:: Task details ::
An exact copy of all the data is the expected answer.

[[ Provided material, beginning ]]

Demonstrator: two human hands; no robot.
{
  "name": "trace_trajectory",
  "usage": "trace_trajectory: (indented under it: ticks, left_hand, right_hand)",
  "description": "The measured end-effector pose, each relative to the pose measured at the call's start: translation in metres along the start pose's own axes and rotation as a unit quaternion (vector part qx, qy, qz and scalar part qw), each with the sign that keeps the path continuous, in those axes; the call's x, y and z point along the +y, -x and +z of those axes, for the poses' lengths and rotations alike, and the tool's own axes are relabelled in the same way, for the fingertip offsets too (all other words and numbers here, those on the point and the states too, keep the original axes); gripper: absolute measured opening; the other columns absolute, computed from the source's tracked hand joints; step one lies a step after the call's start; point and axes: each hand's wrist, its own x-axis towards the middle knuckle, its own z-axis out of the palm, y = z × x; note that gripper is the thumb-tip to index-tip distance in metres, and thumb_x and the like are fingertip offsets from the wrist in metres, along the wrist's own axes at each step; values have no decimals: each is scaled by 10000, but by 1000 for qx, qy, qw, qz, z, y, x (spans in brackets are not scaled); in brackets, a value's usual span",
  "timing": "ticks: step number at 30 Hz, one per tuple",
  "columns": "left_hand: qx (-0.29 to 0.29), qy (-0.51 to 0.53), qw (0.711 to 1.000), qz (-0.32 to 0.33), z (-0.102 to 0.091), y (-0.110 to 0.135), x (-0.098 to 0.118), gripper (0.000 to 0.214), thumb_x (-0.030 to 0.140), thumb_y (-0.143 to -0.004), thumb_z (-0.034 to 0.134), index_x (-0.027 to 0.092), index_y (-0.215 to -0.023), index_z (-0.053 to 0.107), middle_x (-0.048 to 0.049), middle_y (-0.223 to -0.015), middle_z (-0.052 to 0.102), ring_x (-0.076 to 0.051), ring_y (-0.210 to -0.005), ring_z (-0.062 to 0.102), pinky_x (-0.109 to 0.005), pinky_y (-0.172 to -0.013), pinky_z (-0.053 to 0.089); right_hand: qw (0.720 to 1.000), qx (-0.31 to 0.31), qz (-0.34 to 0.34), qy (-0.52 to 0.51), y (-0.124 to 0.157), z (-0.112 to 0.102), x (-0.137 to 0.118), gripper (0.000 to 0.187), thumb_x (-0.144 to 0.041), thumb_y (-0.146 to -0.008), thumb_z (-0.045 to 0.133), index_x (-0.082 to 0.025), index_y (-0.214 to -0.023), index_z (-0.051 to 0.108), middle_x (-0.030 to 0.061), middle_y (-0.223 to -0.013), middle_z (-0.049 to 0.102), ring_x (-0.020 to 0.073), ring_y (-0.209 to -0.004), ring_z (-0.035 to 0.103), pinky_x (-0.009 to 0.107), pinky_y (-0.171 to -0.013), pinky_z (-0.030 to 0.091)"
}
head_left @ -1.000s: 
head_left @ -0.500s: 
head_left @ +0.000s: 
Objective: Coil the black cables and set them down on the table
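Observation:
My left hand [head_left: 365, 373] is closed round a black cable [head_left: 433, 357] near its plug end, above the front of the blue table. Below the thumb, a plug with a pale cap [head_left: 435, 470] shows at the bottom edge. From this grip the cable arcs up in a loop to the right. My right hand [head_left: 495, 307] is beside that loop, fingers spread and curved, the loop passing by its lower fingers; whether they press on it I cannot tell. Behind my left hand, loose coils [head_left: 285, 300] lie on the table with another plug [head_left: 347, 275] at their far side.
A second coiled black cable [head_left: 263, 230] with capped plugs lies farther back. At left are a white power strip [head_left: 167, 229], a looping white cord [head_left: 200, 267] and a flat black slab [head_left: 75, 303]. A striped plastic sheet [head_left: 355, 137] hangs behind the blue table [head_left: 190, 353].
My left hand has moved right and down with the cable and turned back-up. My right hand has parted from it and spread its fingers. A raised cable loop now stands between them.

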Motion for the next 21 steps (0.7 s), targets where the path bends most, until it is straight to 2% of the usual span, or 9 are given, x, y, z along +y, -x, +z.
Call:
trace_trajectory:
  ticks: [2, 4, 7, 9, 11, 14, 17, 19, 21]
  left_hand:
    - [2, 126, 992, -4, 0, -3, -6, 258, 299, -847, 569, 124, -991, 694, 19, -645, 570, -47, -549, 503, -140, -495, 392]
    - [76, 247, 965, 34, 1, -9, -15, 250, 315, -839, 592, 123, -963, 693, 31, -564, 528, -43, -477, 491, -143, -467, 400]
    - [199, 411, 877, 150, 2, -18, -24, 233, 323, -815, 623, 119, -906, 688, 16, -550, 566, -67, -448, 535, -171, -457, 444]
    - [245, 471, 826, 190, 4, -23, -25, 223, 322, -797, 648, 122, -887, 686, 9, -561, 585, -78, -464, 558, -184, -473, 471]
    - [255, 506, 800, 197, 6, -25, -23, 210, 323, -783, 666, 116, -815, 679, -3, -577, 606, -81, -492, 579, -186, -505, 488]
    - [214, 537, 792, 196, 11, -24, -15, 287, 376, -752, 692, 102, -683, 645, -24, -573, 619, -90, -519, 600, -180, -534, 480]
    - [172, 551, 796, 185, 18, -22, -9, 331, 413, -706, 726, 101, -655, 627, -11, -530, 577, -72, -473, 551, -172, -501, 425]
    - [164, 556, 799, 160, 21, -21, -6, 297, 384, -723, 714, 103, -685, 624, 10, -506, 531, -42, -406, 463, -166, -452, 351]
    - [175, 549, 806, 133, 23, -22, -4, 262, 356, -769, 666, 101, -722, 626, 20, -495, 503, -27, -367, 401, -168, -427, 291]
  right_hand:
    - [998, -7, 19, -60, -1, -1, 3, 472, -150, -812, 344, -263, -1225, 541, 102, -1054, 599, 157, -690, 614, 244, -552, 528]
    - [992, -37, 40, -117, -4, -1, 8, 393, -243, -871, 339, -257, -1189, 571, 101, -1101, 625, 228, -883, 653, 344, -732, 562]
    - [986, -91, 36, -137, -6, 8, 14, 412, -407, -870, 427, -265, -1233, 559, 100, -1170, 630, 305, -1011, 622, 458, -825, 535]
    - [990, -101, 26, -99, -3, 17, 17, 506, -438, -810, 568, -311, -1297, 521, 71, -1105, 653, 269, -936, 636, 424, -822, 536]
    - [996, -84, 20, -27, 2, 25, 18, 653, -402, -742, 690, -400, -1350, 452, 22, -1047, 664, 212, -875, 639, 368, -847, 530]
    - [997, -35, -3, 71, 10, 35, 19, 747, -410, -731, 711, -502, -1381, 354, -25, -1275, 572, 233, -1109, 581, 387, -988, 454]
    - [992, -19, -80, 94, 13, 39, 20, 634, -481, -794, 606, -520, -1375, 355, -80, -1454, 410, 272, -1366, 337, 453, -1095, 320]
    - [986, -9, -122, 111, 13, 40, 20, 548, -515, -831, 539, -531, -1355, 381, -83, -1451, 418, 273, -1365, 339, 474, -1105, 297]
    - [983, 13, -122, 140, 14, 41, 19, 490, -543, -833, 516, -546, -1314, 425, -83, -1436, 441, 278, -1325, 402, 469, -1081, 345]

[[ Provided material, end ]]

:: Solved exercise ::
Demonstrator: two human hands; no robot.
{
  "name": "trace_trajectory",
  "usage": "trace_trajectory: (indented under it: ticks, left_hand, right_hand)",
  "description": "The measured end-effector pose, each relative to the pose measured at the call's start: translation in metres along the start pose's own axes and rotation as a unit quaternion (vector part qx, qy, qz and scalar part qw), each with the sign that keeps the path continuous, in those axes; the call's x, y and z point along the +y, -x and +z of those axes, for the poses' lengths and rotations alike, and the tool's own axes are relabelled in the same way, for the fingertip offsets too (all other words and numbers here, those on the point and the states too, keep the original axes); gripper: absolute measured opening; the other columns absolute, computed from the source's tracked hand joints; step one lies a step after the call's start; point and axes: each hand's wrist, its own x-axis towards the middle knuckle, its own z-axis out of the palm, y = z × x; note that gripper is the thumb-tip to index-tip distance in metres, and thumb_x and the like are fingertip offsets from the wrist in metres, along the wrist's own axes at each step; values have no decimals: each is scaled by 10000, but by 1000 for qx, qy, qw, qz, z, y, x (spans in brackets are not scaled); in brackets, a value's usual span",
  "timing": "ticks: step number at 30 Hz, one per tuple",
  "columns": "left_hand: qx (-0.29 to 0.29), qy (-0.51 to 0.53), qw (0.711 to 1.000), qz (-0.32 to 0.33), z (-0.102 to 0.091), y (-0.110 to 0.135), x (-0.098 to 0.118), gripper (0.000 to 0.214), thumb_x (-0.030 to 0.140), thumb_y (-0.143 to -0.004), thumb_z (-0.034 to 0.134), index_x (-0.027 to 0.092), index_y (-0.215 to -0.023), index_z (-0.053 to 0.107), middle_x (-0.048 to 0.049), middle_y (-0.223 to -0.015), middle_z (-0.052 to 0.102), ring_x (-0.076 to 0.051), ring_y (-0.210 to -0.005), ring_z (-0.062 to 0.102), pinky_x (-0.109 to 0.005), pinky_y (-0.172 to -0.013), pinky_z (-0.053 to 0.089); right_hand: qw (0.720 to 1.000), qx (-0.31 to 0.31), qz (-0.34 to 0.34), qy (-0.52 to 0.51), y (-0.124 to 0.157), z (-0.112 to 0.102), x (-0.137 to 0.118), gripper (0.000 to 0.187), thumb_x (-0.144 to 0.041), thumb_y (-0.146 to -0.008), thumb_z (-0.045 to 0.133), index_x (-0.082 to 0.025), index_y (-0.214 to -0.023), index_z (-0.051 to 0.108), middle_x (-0.030 to 0.061), middle_y (-0.223 to -0.013), middle_z (-0.049 to 0.102), ring_x (-0.020 to 0.073), ring_y (-0.209 to -0.004), ring_z (-0.035 to 0.103), pinky_x (-0.009 to 0.107), pinky_y (-0.171 to -0.013), pinky_z (-0.030 to 0.091)"
}
head_left @ -1.000s: 
head_left @ -0.500s: 
head_left @ +0.000s: 
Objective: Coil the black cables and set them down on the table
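Observation:
My left hand [head_left: 365, 373] is closed round a black cable [head_left: 433, 357] near its plug end, above the front of the blue table. Below the thumb, a plug with a pale cap [head_left: 435, 470] shows at the bottom edge. From this grip the cable arcs up in a loop to the right. My right hand [head_left: 495, 307] is beside that loop, fingers spread and curved, the loop passing by its lower fingers; whether they press on it I cannot tell. Behind my left hand, loose coils [head_left: 285, 300] lie on the table with another plug [head_left: 347, 275] at their far side.
A second coiled black cable [head_left: 263, 230] with capped plugs lies farther back. At left are a white power strip [head_left: 167, 229], a looping white cord [head_left: 200, 267] and a flat black slab [head_left: 75, 303]. A striped plastic sheet [head_left: 355, 137] hangs behind the blue table [head_left: 190, 353].
My left hand has moved right and down with the cable and turned back-up. My right hand has parted from it and spread its fingers. A raised cable loop now stands between them.
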
Motion for the next 21 steps (0.7 s), targets where the path bends most, until it is straight to 2% of the usual span, or 9 are given, x, y, z along +y, -x, +z.
Call:
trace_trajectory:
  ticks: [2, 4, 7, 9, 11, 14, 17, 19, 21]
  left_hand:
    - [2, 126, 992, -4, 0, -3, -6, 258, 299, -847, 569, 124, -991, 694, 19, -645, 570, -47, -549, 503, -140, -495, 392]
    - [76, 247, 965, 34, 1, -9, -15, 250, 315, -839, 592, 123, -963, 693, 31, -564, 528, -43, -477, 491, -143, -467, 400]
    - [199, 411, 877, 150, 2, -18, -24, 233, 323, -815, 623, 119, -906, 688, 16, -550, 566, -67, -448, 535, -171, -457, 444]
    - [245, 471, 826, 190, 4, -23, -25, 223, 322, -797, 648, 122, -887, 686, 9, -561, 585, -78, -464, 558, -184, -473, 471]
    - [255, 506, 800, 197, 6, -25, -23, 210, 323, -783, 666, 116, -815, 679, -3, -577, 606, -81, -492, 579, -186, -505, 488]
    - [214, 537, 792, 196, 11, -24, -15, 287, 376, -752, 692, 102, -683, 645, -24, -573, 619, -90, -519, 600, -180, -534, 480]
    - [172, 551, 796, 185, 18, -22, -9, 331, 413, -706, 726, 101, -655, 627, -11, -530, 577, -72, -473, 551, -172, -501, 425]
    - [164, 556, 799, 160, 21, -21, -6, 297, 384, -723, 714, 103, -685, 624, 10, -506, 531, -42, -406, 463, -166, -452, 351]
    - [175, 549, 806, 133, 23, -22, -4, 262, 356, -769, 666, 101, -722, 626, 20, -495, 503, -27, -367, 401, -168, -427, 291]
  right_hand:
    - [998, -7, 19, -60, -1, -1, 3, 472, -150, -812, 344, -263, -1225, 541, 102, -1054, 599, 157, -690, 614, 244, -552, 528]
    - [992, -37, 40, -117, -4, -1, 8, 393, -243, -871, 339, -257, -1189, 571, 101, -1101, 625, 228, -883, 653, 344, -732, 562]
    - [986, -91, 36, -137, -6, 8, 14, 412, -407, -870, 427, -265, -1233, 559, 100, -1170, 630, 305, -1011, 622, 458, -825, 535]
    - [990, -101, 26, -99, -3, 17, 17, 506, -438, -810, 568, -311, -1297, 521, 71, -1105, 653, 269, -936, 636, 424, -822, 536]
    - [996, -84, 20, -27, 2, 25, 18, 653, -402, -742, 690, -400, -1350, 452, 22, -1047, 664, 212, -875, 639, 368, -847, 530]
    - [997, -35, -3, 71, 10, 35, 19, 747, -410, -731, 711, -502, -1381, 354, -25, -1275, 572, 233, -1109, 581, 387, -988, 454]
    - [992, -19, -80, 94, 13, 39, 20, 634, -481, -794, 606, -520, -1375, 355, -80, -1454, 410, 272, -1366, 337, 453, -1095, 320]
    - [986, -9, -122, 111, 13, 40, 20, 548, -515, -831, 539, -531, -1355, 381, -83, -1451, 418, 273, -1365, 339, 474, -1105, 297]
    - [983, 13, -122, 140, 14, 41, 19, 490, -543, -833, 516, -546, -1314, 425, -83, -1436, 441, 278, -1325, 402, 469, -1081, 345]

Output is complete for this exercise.